Love & Sleep
- First Edition of Love & Sleep by Bantam Books
- Author: John Crowley
- Cover artist: Jamie S. Warren Youll
- Language: English
- Series: Ægypt tetralogy
- Genre: Fantasy
- Publisher: Bantam Books
- Publication date: September 1994
- Publication place: United States
- Media type: Print (1st edition)
- Pages: 502
- ISBN: 1590200152
- Preceded by: The Solitudes
- Followed by: Dæmonomania

= Love & Sleep =

Novel by John Crowley

Love & Sleep is a 1994 fantasy novel by John Crowley. It is the second novel in Crowley's Ægypt Sequence and a sequel to Crowley's 1987 novel The Solitudes. In it, the protagonist Pierce Moffett continues his book project begun in The Solitudes, exploring especially the relevance of systems of thought, even those magical and supposedly obsolete in writing a non-fiction book about the Renaissance and Hermeticism.

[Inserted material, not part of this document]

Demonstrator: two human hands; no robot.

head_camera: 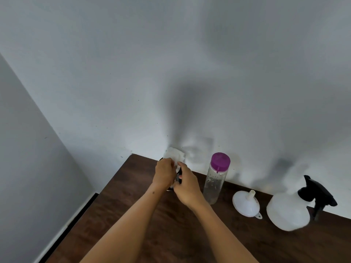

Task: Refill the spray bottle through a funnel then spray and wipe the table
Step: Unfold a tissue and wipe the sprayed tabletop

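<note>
A white tissue (174,154) sticks up out of a small black-and-white patterned holder (177,179) near the table's back left corner. My left hand (163,174) pinches the tissue's lower edge. My right hand (187,186) curls round the holder's right side; both hands hide most of it. To the right stands a clear water bottle (213,185) with a purple cap. A white funnel (246,205) lies mouth down, spout up. The white spray bottle (287,212) with a black trigger head stands at the far right, untouched.
The dark wooden table (152,234) is pushed against a pale wall (171,73). Its left edge drops to a floor with a white skirting board (62,224). All the objects line up along the back edge.
</note>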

Like the previous novel, Love & Sleep has four main strands, two occurring in the present day generally following Pierce or Rosie Mucho in their artistic works, and two occurring in the Renaissance following the historical fictional activities of John Dee, Edward Kelley and Giordano Bruno as written by fictional novelist Fellowes Kraft. The difference is marked stylistically by dashes indicating dialogue for events that happened in the Renaissance and events in the twentieth century marked by dialogue in ordinary English quotation marks.

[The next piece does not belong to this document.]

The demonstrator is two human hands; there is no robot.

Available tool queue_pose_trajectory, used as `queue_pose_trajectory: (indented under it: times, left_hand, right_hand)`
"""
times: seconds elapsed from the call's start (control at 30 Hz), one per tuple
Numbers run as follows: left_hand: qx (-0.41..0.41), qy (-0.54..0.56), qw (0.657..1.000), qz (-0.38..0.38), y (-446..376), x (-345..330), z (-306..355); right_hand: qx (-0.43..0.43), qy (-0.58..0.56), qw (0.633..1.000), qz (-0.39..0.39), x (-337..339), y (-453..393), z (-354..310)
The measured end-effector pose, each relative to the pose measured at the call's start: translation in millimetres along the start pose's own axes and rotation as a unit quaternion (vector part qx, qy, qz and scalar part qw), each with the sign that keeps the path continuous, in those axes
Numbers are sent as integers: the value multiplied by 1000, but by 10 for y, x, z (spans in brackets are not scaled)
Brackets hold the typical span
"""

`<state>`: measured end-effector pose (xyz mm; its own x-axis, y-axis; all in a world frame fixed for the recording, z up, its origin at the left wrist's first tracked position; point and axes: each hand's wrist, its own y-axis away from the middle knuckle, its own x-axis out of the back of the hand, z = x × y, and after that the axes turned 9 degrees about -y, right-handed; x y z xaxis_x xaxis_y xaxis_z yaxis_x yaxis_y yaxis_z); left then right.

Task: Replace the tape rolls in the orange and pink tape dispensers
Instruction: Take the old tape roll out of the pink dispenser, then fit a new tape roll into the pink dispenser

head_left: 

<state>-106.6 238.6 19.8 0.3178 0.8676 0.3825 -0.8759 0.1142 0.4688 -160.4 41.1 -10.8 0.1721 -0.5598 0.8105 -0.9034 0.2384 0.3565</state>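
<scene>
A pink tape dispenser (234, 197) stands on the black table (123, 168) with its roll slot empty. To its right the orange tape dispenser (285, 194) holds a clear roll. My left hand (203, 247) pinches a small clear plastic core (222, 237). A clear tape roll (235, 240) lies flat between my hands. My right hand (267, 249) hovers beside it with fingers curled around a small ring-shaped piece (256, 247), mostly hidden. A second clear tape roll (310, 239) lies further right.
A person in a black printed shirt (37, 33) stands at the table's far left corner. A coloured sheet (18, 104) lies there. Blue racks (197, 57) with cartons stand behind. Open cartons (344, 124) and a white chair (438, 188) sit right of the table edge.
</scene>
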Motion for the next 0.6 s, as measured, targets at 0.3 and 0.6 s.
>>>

It was nominated for the World Fantasy Award for 1995.

==Background==

Crowley originally intended the novel to be titled Ember Days, and his publisher suggested the first section, "Genitor" be issued as a stand-alone work. The novel's title is both a reference to the Renaissance romance Hypnerotomachia Poliphili (Poliphilo's Strife of Love in a Dream) which Pierce reads throughout the course of the book and which informs the book thematically, in the same way Las Soledades informed the previous novel. The title is also identical to an 1866 poem by Swinburne. The actual title appears in the novel during a meditation by Beau Brachman, which appears as a Blake-like movie script featuring seventeenth century capitalization and frequent ampersands.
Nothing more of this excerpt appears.